PHOENIX - It's a little-known aspect of the Affordable Care Act: drug and medical-device makers will soon have to publicly disclose their payments to doctors and hospitals. At the same time, the U.S. Food and Drug Administration (FDA) is looking for dozens of doctors to serve on committees that evaluate new medical devices before they hit the market. But the new rules could make it harder to fill those vacancies.

Dr.
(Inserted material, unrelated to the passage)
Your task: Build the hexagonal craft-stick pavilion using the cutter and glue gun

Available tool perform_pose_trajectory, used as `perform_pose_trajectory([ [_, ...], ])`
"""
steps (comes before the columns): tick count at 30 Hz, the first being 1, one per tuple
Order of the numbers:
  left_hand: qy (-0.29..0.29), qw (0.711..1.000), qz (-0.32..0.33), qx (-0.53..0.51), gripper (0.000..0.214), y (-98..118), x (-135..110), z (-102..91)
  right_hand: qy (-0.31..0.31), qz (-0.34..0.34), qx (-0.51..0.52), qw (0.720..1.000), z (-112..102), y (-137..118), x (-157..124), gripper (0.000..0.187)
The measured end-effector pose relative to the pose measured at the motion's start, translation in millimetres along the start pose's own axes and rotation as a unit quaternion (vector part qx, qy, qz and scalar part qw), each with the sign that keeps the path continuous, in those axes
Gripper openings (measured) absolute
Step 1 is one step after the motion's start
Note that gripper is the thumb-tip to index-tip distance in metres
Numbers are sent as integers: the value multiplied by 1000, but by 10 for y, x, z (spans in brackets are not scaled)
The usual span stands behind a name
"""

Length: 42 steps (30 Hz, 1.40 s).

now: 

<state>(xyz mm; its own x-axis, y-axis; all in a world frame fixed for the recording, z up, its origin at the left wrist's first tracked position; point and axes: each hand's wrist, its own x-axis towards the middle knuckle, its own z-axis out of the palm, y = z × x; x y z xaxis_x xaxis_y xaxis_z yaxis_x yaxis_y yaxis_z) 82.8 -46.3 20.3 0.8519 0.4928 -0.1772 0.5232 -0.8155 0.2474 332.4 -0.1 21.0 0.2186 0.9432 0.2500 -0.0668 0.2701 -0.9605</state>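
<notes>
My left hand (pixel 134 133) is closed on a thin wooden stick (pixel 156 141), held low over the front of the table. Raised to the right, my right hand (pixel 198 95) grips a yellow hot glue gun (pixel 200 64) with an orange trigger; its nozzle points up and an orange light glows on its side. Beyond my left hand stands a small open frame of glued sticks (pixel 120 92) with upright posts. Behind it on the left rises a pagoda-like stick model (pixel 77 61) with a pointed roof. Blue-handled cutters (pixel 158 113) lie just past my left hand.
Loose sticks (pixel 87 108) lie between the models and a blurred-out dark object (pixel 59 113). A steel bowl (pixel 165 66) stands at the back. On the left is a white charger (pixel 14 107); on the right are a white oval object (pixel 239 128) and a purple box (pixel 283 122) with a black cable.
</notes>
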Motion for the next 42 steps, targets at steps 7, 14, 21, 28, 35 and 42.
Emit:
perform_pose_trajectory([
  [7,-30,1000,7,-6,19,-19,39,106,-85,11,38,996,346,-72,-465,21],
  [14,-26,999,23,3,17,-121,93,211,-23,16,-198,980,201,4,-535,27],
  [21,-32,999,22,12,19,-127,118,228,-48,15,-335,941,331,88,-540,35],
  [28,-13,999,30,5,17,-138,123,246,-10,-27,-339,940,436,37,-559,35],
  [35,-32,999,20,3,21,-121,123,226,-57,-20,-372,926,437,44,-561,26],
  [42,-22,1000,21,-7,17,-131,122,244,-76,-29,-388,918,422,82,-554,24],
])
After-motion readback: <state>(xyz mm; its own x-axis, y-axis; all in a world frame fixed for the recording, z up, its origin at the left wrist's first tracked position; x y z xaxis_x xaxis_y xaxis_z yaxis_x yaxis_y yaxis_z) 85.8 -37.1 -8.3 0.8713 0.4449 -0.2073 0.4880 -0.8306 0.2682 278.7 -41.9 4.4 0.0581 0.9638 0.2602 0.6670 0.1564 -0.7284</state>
Ned Feder, staff scientist with the Project On Government Oversight, said it's part of a trend to bring more transparency to the health-care industry.

"When you ask one of these people, 'Is this affecting your vote?' the answer is invariably, 'No, it's not, of course not; I'm giving you my best expert advice,'" Feder remarked. "But we want you at the very least to disclose it, and in many cases, you can't serve on the committee if you have a conflict of interest."

Feder says doctors already have to discuss potential conflicts of interest with the FDA, but the information is not disclosed, even to other committee members. The new doctor-payment details are being compiled by the Secretary of Health and Human Services and should be available to the public next year.

This issue made headlines recently when the birth control pill Yaz was taken off the market. Some FDA committee members who approved it had financial ties to either Bayer, the original manufacturer of Yaz, or to the company that made the drug's generic equivalent.

Feder says doctor payments range from a few hundred dollars to tens of thousands.

"It's hard to imagine that a person receiving this kind of payment will maintain complete objectivity over the value of the drug, its safety, and its effectiveness."

Critics of the new disclosure requirement say it will slow the approval of new medical breakthroughs, and that payments aren't payoffs, but are legitimate fees for speaking, consulting or testing drugs and devices.

Feder says the goal of the new disclosure rule isn't to keep doctors off committees, but to ensure that potential conflicts are more transparent.